There is no space here for an analysis of Mr. Coleridge's poems: among which, to increase the impossibility of such an essay, there will be found a singular variety and difference of manner. In some he is devout and enthusiastic, soaring to the most august themes, with a steadiness of wing and loftiness of harmony peculiar to himself: in others, tender and quaint, dallying among dainty images and conceits; and in his later verses, wrapping up thoughts in a garb enigmatical and fantastic, after the manner of some of our elder writers. In his ballads, again, he has caught the true spirit of the supernatural beyond all his compeers; his mind broods over the mysterious tale he is about to unfold, and his words fall from him unconsciously, each verse, as it were, intimating a portent. In all he shows himself to be perhaps the greatest modern master of versification: his poetry has a music deeper than that of chime and cadence, the thoughts and images, not merely the words and the measures, succeed each other in a rare harmony, besides being clothed in language of a select and unborrowed richness.

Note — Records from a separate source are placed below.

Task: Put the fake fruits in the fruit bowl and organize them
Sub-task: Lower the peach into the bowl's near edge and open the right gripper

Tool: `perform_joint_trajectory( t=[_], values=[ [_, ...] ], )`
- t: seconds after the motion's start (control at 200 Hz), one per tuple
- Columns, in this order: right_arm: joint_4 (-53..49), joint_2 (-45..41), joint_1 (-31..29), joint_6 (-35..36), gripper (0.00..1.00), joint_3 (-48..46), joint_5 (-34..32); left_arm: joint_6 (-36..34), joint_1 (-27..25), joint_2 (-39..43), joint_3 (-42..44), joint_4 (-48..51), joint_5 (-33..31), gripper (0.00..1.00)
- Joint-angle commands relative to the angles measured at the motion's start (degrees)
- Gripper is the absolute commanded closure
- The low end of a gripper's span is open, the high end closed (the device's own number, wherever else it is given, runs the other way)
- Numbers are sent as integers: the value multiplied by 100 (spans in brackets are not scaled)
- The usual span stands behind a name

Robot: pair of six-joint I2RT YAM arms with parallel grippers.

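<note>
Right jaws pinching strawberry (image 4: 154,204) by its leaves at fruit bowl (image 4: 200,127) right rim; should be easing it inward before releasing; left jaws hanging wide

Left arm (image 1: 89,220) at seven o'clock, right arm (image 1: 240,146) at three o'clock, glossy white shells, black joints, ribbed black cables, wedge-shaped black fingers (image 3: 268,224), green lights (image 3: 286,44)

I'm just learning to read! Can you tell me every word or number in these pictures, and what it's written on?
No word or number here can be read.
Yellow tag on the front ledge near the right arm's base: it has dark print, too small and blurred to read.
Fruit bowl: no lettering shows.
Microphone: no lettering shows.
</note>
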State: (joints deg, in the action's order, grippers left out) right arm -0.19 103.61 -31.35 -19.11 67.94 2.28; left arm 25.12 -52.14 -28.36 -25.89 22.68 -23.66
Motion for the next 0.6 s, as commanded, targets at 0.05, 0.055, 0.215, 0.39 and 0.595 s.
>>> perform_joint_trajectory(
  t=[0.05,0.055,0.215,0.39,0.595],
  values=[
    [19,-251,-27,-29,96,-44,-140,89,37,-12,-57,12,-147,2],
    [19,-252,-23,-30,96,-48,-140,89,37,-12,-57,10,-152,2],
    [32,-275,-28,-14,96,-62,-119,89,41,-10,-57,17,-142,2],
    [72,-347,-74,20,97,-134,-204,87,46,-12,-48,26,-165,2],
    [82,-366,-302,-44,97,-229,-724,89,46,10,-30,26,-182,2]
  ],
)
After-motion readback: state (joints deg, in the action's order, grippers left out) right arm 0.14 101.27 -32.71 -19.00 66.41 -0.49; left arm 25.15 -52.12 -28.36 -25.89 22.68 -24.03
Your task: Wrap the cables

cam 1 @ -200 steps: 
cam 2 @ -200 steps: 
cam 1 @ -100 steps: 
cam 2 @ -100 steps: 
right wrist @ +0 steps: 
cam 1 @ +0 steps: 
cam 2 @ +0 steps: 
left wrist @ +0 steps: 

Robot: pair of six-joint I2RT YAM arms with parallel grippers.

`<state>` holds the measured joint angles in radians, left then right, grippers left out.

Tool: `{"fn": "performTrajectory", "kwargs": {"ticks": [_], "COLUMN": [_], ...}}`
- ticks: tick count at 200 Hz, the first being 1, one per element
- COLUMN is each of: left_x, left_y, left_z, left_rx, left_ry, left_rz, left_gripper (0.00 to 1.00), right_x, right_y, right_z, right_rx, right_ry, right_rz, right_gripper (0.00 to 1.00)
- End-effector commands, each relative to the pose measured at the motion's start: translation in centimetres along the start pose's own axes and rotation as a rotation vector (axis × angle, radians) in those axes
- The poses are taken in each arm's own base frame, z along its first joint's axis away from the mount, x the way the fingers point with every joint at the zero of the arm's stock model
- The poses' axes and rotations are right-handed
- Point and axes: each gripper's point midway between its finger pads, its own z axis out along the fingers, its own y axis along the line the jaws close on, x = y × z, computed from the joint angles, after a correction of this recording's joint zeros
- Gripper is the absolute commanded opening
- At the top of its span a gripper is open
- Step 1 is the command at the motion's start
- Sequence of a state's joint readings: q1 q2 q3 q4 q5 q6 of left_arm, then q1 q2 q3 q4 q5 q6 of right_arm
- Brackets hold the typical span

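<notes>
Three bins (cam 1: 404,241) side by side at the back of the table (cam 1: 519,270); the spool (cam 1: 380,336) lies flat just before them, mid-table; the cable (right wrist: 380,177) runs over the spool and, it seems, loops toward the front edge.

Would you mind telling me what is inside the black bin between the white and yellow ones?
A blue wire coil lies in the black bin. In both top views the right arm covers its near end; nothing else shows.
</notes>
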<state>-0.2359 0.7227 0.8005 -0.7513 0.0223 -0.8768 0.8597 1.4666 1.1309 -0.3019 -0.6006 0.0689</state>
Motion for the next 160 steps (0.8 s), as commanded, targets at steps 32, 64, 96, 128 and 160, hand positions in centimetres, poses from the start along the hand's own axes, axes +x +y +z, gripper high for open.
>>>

For the last many years of his life Mr. Coleridge lived pleasantly among his friends, at one time deriving a small pension from the Royal bounty, dreaming of a thousand mighty works to be achieved, committing the seeds of these, in the shape of notes and criticisms, to the flyleaves and margins of such books as fell in his way; and haranguing with a magical eloquence to those whom he drew round him to "love and learn." He established, it has been happily said, in excuse for the literary unproductiveness of his later years, a "Normal school" of philosophy for those who should in turn disseminate his well-beloved doctrines to a wider circle of pupils. Few, even among the uninitiated, left his presence without being a thought the richer; few books passed from under his hands without being graced by some golden sentence of illustration or criticism. The latter are daily coming to light; such as have been given to the world are precious evidences of the largeness of his mind, of the extent of his accomplishments, and the keenness of his perception. As a master and teacher among us, whose mind, dwelling apart from busy life was devoted to the study and oral diffusion of what was lofty, and noble, and worthy, we ought to love his memory — though we may not forget that there is warning as well as authority associated with his name!